# State Dept says US should Rehab and Reintegrate Jihadists back into Society



## Slippy (Nov 14, 2013)

Further evidence that the US State Department is evil, incompetent or both. The director of the Office of Countering Violent Extremism at the State Department is an islamist named Irfan Saeed. His plan is to rehabilitate and reintegrate muslime jihadists back into society in the US after they have been caught trying to kill us?!?!? WTF

If anybody thinks the current administration as well as the democrat party doesn't want sharia law eventually, they are idiots. These people at the State Department should be tried for Treason.

State Dept.: U.S. Should ?Rehabilitate? and ?Reintegrate? Foreign Fighters Back into Society

https://creepingsharia.wordpress.com/2016/09/09/state-dept-wants-to-welcome-muslim-terrorists-home/


----------



## Camel923 (Aug 13, 2014)

PSST Slippy: the average American is an idiot.


----------



## Robie (Jun 2, 2016)

Camel923 said:


> PSST Slippy: the average American is an idiot.

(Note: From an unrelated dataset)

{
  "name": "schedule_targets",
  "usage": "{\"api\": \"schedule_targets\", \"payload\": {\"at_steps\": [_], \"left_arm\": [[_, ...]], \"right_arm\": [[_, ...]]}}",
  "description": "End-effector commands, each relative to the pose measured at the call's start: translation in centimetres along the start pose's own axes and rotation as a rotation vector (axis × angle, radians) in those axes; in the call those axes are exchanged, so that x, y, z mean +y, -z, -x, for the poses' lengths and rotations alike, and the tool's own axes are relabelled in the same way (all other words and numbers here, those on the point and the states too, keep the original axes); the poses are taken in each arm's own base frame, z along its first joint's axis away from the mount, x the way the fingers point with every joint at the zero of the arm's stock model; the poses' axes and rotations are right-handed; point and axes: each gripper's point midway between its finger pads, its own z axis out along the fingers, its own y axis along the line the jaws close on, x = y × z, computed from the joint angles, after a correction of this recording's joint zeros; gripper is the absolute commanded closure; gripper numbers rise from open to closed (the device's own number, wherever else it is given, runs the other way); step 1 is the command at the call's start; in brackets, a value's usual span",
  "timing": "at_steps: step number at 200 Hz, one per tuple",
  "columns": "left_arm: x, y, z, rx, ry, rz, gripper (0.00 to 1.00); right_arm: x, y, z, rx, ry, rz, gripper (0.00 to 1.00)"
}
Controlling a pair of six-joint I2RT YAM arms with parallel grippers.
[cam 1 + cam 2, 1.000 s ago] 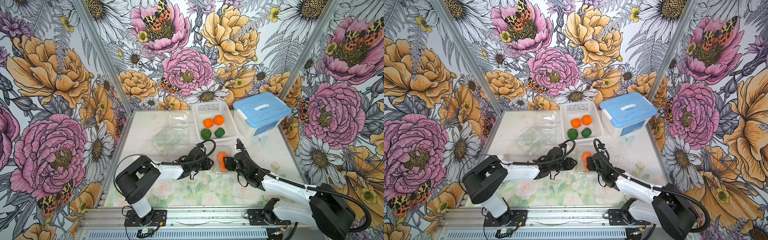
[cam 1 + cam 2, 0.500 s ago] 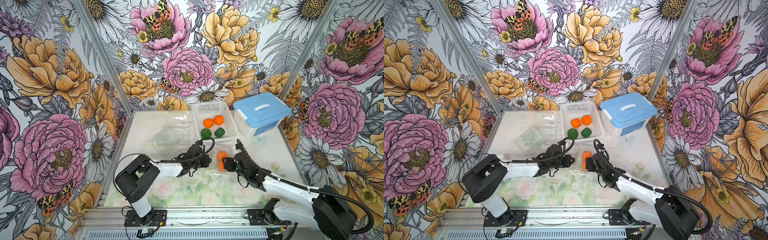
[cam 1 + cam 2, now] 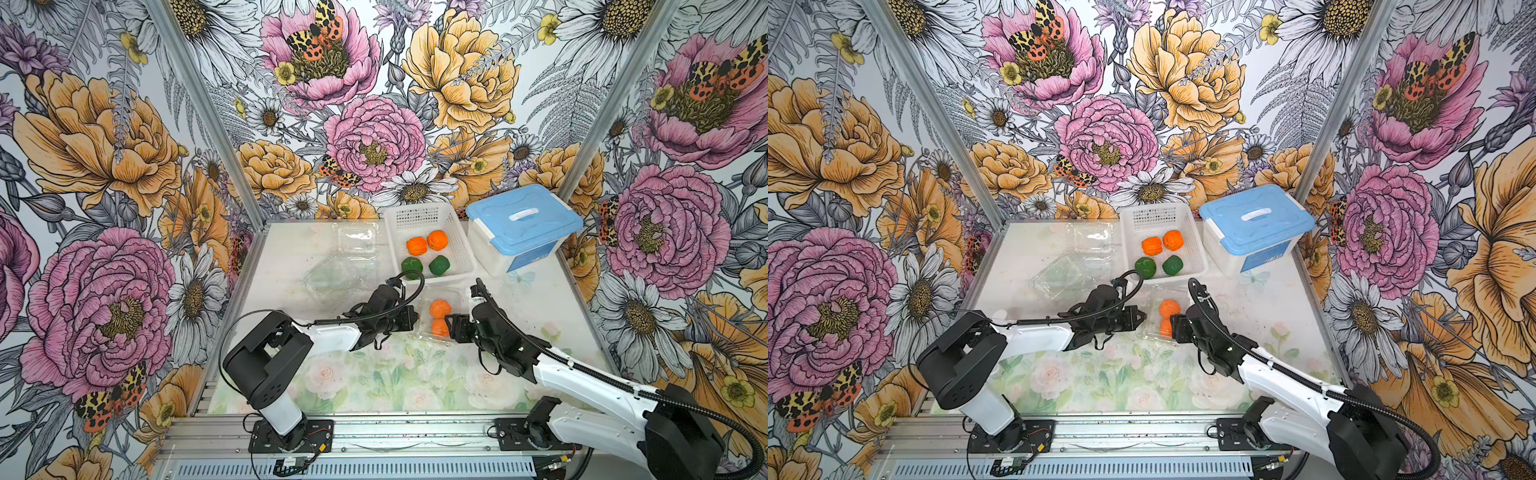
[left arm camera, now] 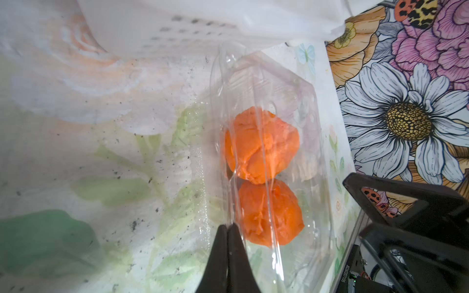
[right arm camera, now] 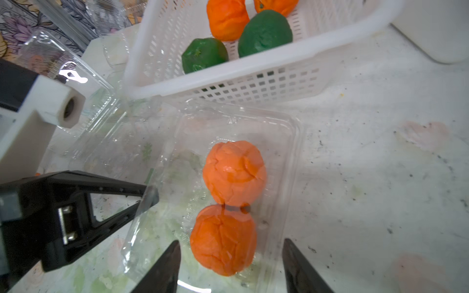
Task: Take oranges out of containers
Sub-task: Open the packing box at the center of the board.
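Flowered wallpaper walls in three sides of a table (image 3: pixel 540 299) laid with a rose-print mat. At left, toward the back, lie two clear boxes (image 3: pixel 332 276) with no fruit in them. Next comes my left tool (image 3: pixel 412 320), clenched on the edge of the lid (image 5: pixel 152 228) of a third box (image 3: pixel 446 293) and holding that thin flap folded back and low. Inside the box sit two oranges, touching: the near orange (image 5: pixel 223 241) and the far orange (image 5: pixel 234 172). My right tool (image 5: pixel 231 242) stands released, with a jaw on either side of the near orange and a gap showing on both sides. Behind, a white basket (image 3: pixel 419 212) holds two more oranges (image 3: pixel 416 246) and two green fruits (image 3: pixel 411 266). A blue-lidded tub (image 3: pixel 523 220) stands at far right.

The step in hand, as I judge it, is the grasp on the near orange. To do it well, I should keep the lid pinned so the light box neither slides nor rises. I should sink the jaws to the fruit's widest part, clear of the box wall, and close gently on the lumpy skin. Then I should lift straight up, so the far orange is not dragged along.
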Motion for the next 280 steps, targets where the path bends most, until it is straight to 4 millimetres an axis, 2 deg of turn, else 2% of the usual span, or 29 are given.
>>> {"api": "schedule_targets", "payload": {"at_steps": [1, 34, 63, 75, 98, 169, 242, 263, 273, 280], "left_arm": [[-0.6, 1.5, 1.3, -0.048, -0.040, 0.000, 1.00], [-1.7, 2.7, 1.8, -0.073, -0.041, -0.025, 1.00], [-2.9, 4.0, 2.3, -0.107, -0.050, -0.046, 1.00], [-3.4, 4.6, 2.5, -0.122, -0.058, -0.053, 1.00], [-4.2, 5.4, 3.0, -0.148, -0.074, -0.067, 1.00], [-5.7, 6.5, 3.0, -0.197, -0.122, -0.083, 1.00], [-6.5, 6.3, 2.4, -0.190, -0.129, -0.101, 1.00], [-6.2, 6.1, 2.1, -0.187, -0.128, -0.095, 1.00], [-6.0, 6.0, 1.9, -0.184, -0.127, -0.092, 1.00], [-5.9, 6.0, 1.9, -0.184, -0.126, -0.088, 1.00]], "right_arm": [[3.0, 0.3, 1.6, -0.006, 0.039, 0.070, 0.38], [5.7, -0.7, 1.6, 0.031, 0.088, 0.115, 0.34], [6.4, -1.5, 1.6, 0.056, 0.086, 0.122, 0.33], [7.4, -1.4, 1.2, 0.066, 0.104, 0.146, 0.33], [8.0, -1.4, 1.4, 0.064, 0.108, 0.156, 0.32], [8.2, -1.5, 1.1, 0.077, 0.094, 0.162, 0.30], [8.0, -1.9, 0.8, 0.091, 0.074, 0.151, 0.30], [7.6, -1.6, 1.1, 0.092, 0.004, 0.165, 0.30], [8.1, -1.1, 1.0, 0.098, -0.028, 0.205, 0.30], [7.5, -1.1, 1.8, 0.081, -0.068, 0.206, 0.30]]}}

This is why I refuse to shop at WalMart.

I hate seeing them congregated in one area like that.


----------



## A Watchman (Sep 14, 2015)

Remember what I told you guys about my eye for jackasses, bullshit, horseshit, dumbasses and chicken shits? Know that all of these can be guaranteed to come out of the State Department.


----------



## Bigfoot63 (Aug 11, 2016)

There are lots of Islamist in high places within our government. HLS scares the .... Out of me and there are several in the top levels of this nightmare.


----------



## SOCOM42 (Nov 9, 2012)

Bigfoot63 said:


> There are lots of Islamist in high places within our government. HLS scares the .... Out of me and there are several in the top levels of this nightmare.


They were put there for a reason, to assist in forcing Izslime on us.

One of the first objectives is to remove all traces of Christianity, you can see that happening all over the place.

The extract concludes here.